Protestos antidemocráticos e favor de Bolsonaro
O STF também analisa inquérito que apura o financiamento e a organização de protestos populares antidemocráticos, os quais pedem o fechamento do Congresso e do Supremo, além de pedidos de golpe militar estampados em faixas durante manifestações.
Algumas dessas manifestações contaram com a presença de Bolsonaro. O presidente tem dito que se tratam de “manifestação espontânea, em defesa da democracia”.
O ministro Alexandre de Moraes determinou a quebra dos sigilos bancários de dez deputados federais e um senador aliados de Bolsonaro. A pedido da Procuradoria-Geral da República (PGR), a Polícia Federal cumpriu mandados de busca e apreensão em endereços ligados a 21 pessoas.
Tiveram seus sigilos quebrados os deputados Daniel Silveira (PSL-RJ), que também foi alvo das buscas na manhã desta terça; e também Cabo Junio Amaral (PSL-MG), Carla Zambelli (PSL-SP), Carol de Toni (PSL-SC), Alê Silva (PSL-MG), Bia Kicis (PSL-DF), General Girão (PSL-RN), Guiga Peixoto (PSL-SP), Aline Sleutjes (PSL-PR) e Otoni de Paula (PSC-RJ). O senador Arolde de Oliveira (PSL-RJ) também teve o sigilo quebrado.

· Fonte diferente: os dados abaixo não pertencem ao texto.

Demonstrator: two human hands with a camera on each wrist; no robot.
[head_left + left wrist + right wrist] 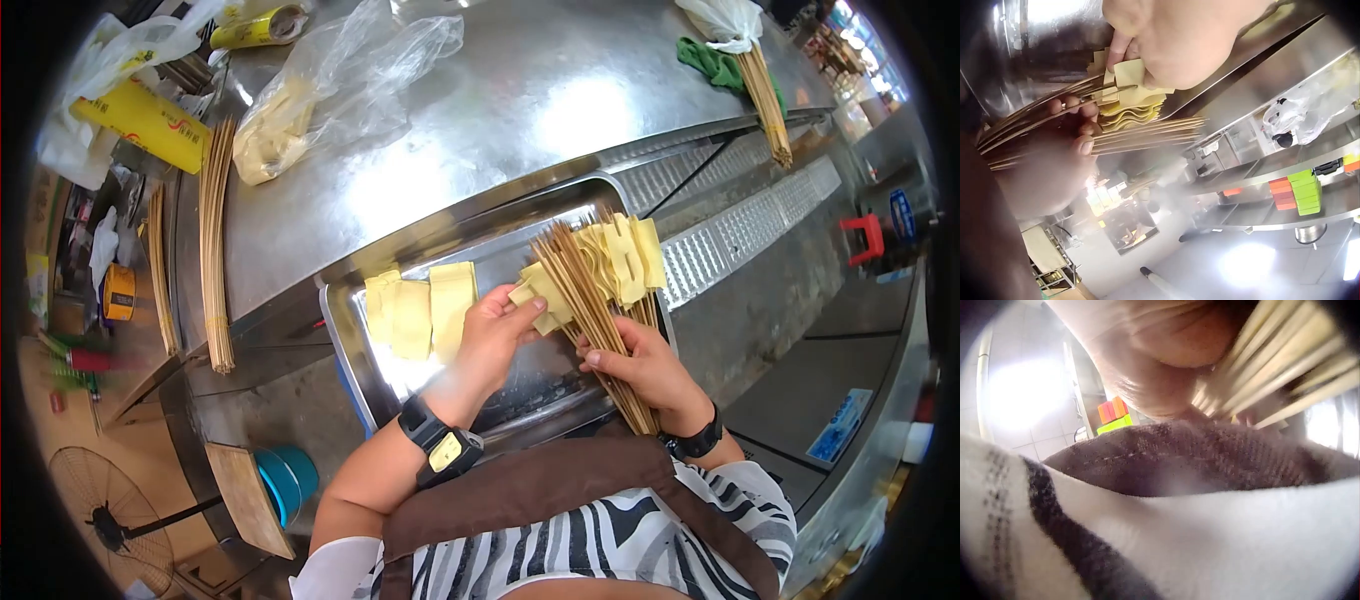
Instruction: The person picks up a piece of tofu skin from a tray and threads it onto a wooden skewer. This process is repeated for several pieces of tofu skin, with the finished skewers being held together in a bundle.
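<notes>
Over a steel tray (345,350), my left hand (487,345) pinches a folded, pale yellow tofu sheet (541,288) between thumb and fingers. My right hand (645,368) grips a thick bundle of thin wooden skewers (572,275), which slants up and left from its palm. In the left wrist view one skewer (1105,95) overlaps the pinched sheet (1130,78), close to the left fingertips. Wavy, threaded tofu sheets (625,262) lie at the tray's right end, just beyond the bundle. Flat stacks of tofu sheets (411,318) rest at its left.
Behind the tray stretches a steel worktop (480,120) with a clear plastic bag (350,75) on it. More skewer bundles lie at the left (215,250) and far right (764,100), near a green cloth (712,65). A fan (110,515) and blue bucket (290,480) stand lower left.
</notes>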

O mesmo inquérito levou à prisão Sara Winter e outros líderes do movimento 300 do Brasil, que estava acampado na Esplanada para protestar contra o Congresso e o Supremo.
Ações em tribunais internacionais
No último dia 9, o Tribunal Penal Internacional (TPI) anunciou que irá analisar uma denúncia apresentada contra Bolsonaro e sua condução da crise do coronavírus no Brasil. A representação foi apresentada pelo PDT. O documento do TPI que acusa o recebimento da petição, no entanto, é expresso ao afirmar que tal recebimento não significa que a investigação foi ou será necessariamente aberta.
Essa é uma das dezenas de ações internacionais apresentadas contra o presidente. No seu primeiro ano de governo, Bolsonaro foi alvo de 37 denúncias na Organização das Nações Unidas (ONU) por violação de direitos humanos e outros temas. Em 2020, com a pandemia do novo coronavírus, as denúncias se multiplicaram e chegaram a outras instâncias, como o Tribunal Penal Internacional (TPI), a Corte Interamericana de Direitos Humanos (CIDH), a Organização do Estados Americanos (OEA) e a Organização Mundial de Saúde (OMS)."
Pedidos de impeachment
Até o último dia 8, o presidente da Câmara dos Deputados, Rodrigo Maia (DEM-RJ), já havia recebido 48 denúncias ou pedidos de impeachment contra Bolsonaro.
Grande parte dos pedidos ocorreu desde fevereiro deste ano, principalmente, após o aumento de mortes devido à pandemia do novo coronavírus e das participações do presidente em manifestações a favor do fechamento do Congresso e do Supremo Tribunal Federal (STF).
Maia tem declarado que não considera o momento ideal para pautar o impeachment. Segundo o deputado, o assunto deve ser tratado com "cuidado", sob risco de "colocar mais lenha na fogueira" em um momento de crise.